It’s been very windy here in the northeast of Mallorca for a couple of days and, being a north wind, it’s felt pretty cold too. Our finca is particularly exposed, being at one end of a valley, and we brace ourselves for the inevitable arrival of these gusty autumn days as best we can. Most of our outdoor furniture is now put away in our annexe guest room (which becomes a storage space in winter, when anyone sleeping in there would surely expire from hypothermia).
New pot required
When we ventured outside yesterday morning to feed the cats (who become super-skittish when it’s windy), evidence of the gusty night was all around. (Have you noticed that the wind always blows hard the day after you’ve swept the terraces?). One of the casualties this time was a fairly large shrub I planted during the summer – in a decent-sized pot (weighted down with heavy stones under the soil). The pot is no more.
It never fails to amaze me that the wind brings over large heavy pots, yet the lighter potted plants sitting along a small wall remain unaffected by the gusts. Ah, well, the mysteries of life in the Mallorcan countryside…
©Jan Edwards 2017
The Boss’s eldest son was over for a couple of days at the weekend. The weather continued warm and sunny on Saturday and we took a long walk around Porto Colom harbour (one of Mallorca’s highlights) towards the lighthouse. We didn’t expect to find either of the two small beach bars along the route still open in early November but the first one we came to was doing a decent trade. A few people were on the beach or even in the sea. Who’d have believed it? We grabbed some beers and soaked up the sunshine for a while.
Open for business – even in November
On the beach – November 4th, 2017
Hello again, condensation
It all changed on Sunday, with heavy rain and cooler temperatures arriving during that day. Overnight temperatures have been a lot lower since and that means we find condensation running down the inside of all our thin-glass windows in the mornings. Just looking at them makes us feel colder…
Last year – tired of wiping away all the moisture with a cloth every morning – we bought a Kärcher window cleaner. It sucks the condensation away from all the windows and it’s job done in a matter of minutes. And it’s surprising how much water ends up in the built-in collection bottle. No more soggy cloths, thank goodness.
Like our wood-burning stove and dehumidifier, this nifty little hand-held gadget helps to make indoor life in an old stone Mallorcan house a little more comfortable during the cooler months.
Condensation blitzed with this handy hand-held tool
The first few days of November were unusually warm, but it’s back to normality now. I’ve just read in the Diario de Mallorca that some snow is forecast to fall tomorrow in parts of the Serra de Tramuntana mountains (at 1,300m above sea level). This isn’t unusual for November and that frosting on the top of the highest peaks is what usually reminds me I should be starting the process of making a Christmas cake!
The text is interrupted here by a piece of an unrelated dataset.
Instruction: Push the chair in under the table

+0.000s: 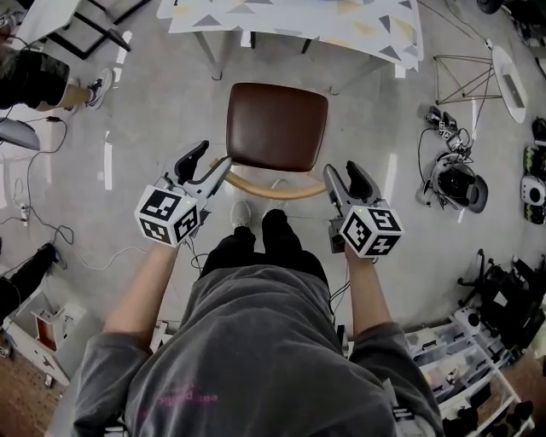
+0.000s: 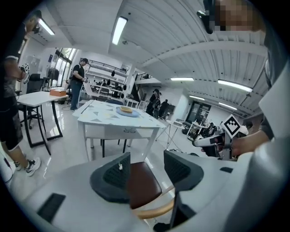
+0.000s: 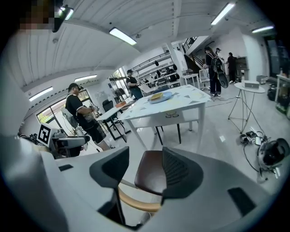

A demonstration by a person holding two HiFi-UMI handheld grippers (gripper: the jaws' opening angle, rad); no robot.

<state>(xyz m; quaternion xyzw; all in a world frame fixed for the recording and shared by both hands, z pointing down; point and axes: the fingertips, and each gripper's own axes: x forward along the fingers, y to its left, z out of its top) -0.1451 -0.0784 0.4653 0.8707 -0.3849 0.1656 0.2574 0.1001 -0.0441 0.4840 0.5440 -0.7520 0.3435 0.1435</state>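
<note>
The chair stands on the floor just short of the table [image 1: 290, 21]; it has a brown seat [image 1: 276, 126] and a curved wooden backrest [image 1: 273, 189] on my side. My left gripper [image 1: 209, 160] hovers open at the backrest's left end, my right gripper [image 1: 344, 175] open at its right end. I cannot tell whether either touches the wood. In the left gripper view the open left gripper [image 2: 146, 174] frames the seat [image 2: 142, 183] and the backrest [image 2: 152, 210]. In the right gripper view the right gripper [image 3: 145, 172] is open over the seat [image 3: 149, 174], with nothing pressed between its pads.
A person [image 1: 34, 81] stands at the far left. Cables, a helmet [image 1: 459, 182] and a wire-legged stand [image 1: 465, 81] lie to the right of the chair. Storage bins [image 1: 461, 358] sit at lower right. A plate [image 2: 127, 111] rests on the table.
</note>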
Although the sun is shining as I write this and the temperature is 18 degrees C in the shade, the north and northeast of Mallorca has a warning for heavy rain this evening from six o’clock, with up to 20 litres per square metre forecast to fall in an hour. I think our outdoor cats will be having an early dinner tonight…
©Jan Edwards 2017
When do you give up on an old Mallorcan almond tree? We have a few on our finca and they’re past their prime. In spite of that, they are covered in beautiful blossom in the early weeks of each year and offer a reasonable crop of almonds in the autumn. They may be old, but we love them, so they can live out their years in rural Mallorca without fear of a chainsaw massacre.
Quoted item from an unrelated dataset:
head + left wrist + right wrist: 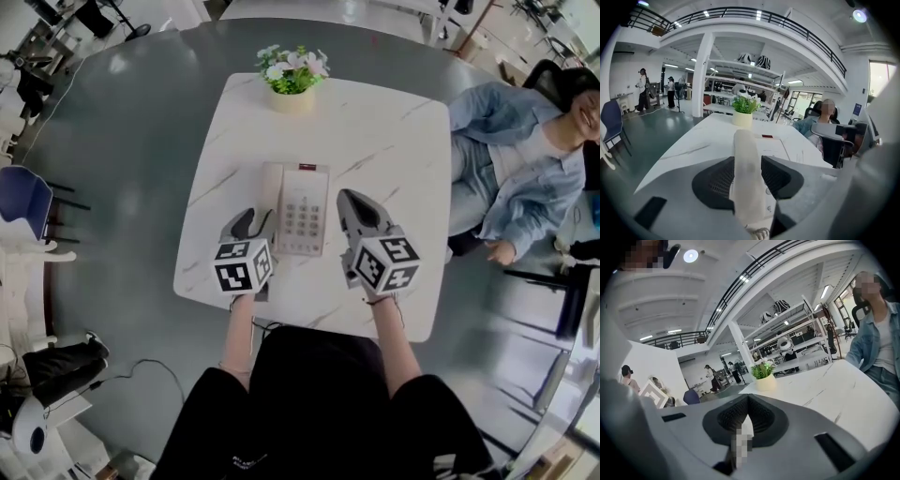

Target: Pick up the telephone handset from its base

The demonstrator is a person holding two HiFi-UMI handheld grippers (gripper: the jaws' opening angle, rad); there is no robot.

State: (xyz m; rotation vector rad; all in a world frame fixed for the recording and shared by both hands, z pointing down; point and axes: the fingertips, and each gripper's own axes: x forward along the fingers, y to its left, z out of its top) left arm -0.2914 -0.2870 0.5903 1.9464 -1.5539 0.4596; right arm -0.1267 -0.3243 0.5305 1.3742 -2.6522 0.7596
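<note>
A cream telephone base (305,211) with a keypad sits mid-table, and its handset (271,202) lies in the cradle along the base's left side. My left gripper (251,225) is at the handset's near end. In the left gripper view the handset (747,140) runs lengthwise through the gap between the parted jaws, and my left gripper (747,159) straddles it; I see no squeeze and the handset still rests on the base. My right gripper (350,199) hovers just right of the base. Its dark pads (759,416) meet with nothing between them.
The white marble table (394,141) carries a potted plant (292,80) at its far edge. A person in a blue shirt (525,169) sits close to the table's right side. A blue chair (23,202) stands far left. The coiled cord (759,233) shows below the handset.
</note>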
Sadly, two of our old almond trees were badly damaged in September 2014, when a mini-tornado cut a swathe right through our field. We removed the broken branches then and left the trunks in the hope that there would be some regrowth.
Three years on there was no sign of any life remaining in these two trees. One is set within a stone wall, so must stay (or the wall will tumble down). The other has stood in the middle of the field looking rather forlorn – but removing it would require more than a bit of brute human force. We were pondering this very challenge just the other day, having coffee in the field, while The Boss supervised yet another bonfire. (Fire. It’s a man thing).
I’ll say this for The Boss: he gets things done. I was sitting writing at my computer – my back to the French doors facing the field – when I heard a loud unfamiliar noise. I turned around and our neighbour Lorenzo was in the field on his tractor, pushing the old tree trunk over. He’d been trundling up the lane and stopped for a chat; The Boss asked if he’d be able to pop in sometime to remove the tree (we’ve paid him to do tractor-related jobs before) and Lorenzo said he’d do it there and then. It took just moments to do.
Down…and destined for the log store
The tree was dead but the fungus wasn’t!
It is a truth universally acknowledged that any man in possession of a large field must be in want of a tractor – or a kindly neighbour with one. Thanks, Lorenzo (and Jane Austen).